Bitcoin Fell Below $30K for the Second Time since mid-May, Low Institutional Demand Could Lead to Further Declines

Bitcoin Fell Below 30K for the Second Time since mid May
Bitcoin Fell Below 30K for the Second Time since mid May

Bitcoin fell below the $30,000 support level for the first time in four weeks. Attributed to the lack of institutional demand for Bitcoin and the large-scale sell-off of the safe-haven Bitcoin caused by the epidemic, the downward trend may be further exacerbated.

Bitcoin has dropped 5.78% during the last 24 hours and has decreased by 10.39% with a week. At the time of writing, Bitcoin was trading at $29,862.62 during the intraday.

Since mid-May, Bitcoin has been locked in a price range between $30,000 and $40,000 level. Due to China’s strong measures to suppress cryptocurrencies, bitcoin briefly fell below the $30,000 mark on June 22. This is the second time Bitcoin has fallen below the psychological barrier of $30K since then.

According to a report released by cryptocurrency data provider Glassnode, the current Bitcoin price continues to consolidate with low volatility.



The UTXO indicator-a trading volume indicator displaying the chain’s pricing range shows that more than 10.5% of the total supply of BTC with a total value of 1.973 million BTC trading between $31,000 and $34,300 level. This transaction volume is much higher than that of trading volume in the range between $50K and $60K.

At the same time, it is worth noting that not many trading supports above $18.8K. If Bitcoin falls further, the trading level of $26.5K will be the first supporting level, followed by $23.3K and $18.8K.

In addition, the market-board correction in May led to a sharp drop in interest from institutional investors.

Take the grayscale GBTC as an example.
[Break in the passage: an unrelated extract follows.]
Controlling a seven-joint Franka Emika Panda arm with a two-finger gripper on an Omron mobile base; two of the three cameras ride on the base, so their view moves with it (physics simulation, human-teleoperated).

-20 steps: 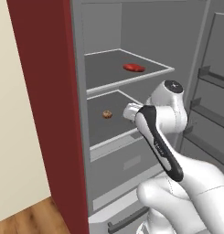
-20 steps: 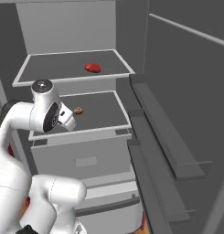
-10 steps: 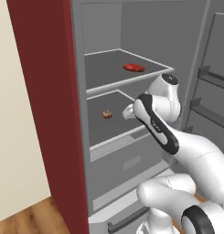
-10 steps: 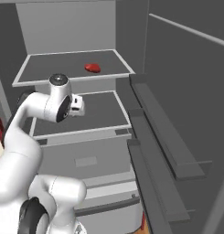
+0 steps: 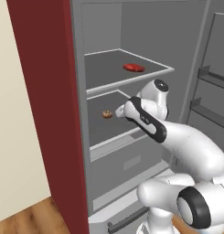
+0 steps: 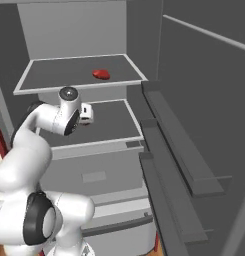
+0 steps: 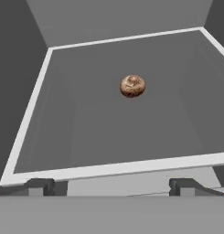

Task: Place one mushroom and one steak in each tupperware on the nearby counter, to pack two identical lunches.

Last week, the GBTC market discount continued to exist, and the discount range was approximately -11.0% to -15.3%. Although it can be seen from the graph that the degree of discount has slowed down, compared to mid-May due to China, the restrictions on cracking down on cryptocurrency miners have caused a discount of up to 20%, but it is still at a discount.

The net inflow of ETFs for other purposes has also slowed down. According to Glassnode data, the largest net outflow this week since mid-May was as high as 90.76 BTC.

Market analyst Edward Moya said that the fear over the virus pandemic had triggered a general panic selling to all the best-performing assets.

The three major U.S. stock indexes, the S&P 500 Index, Dow Jones Index, and Nasdaq Index, all showed varying degrees of decline, closing down by -1.59%, -2.09%, and -1.06%, respectively.

Moya said that:

“If the stock market selloff intensifies, bitcoin and Ethereum will easily extend their declines”

She also revealed that Bitcoin might be vulnerable to a flash crash to the $20,000 level, but this price level should attract many institutional buyers who have been patiently waiting to see.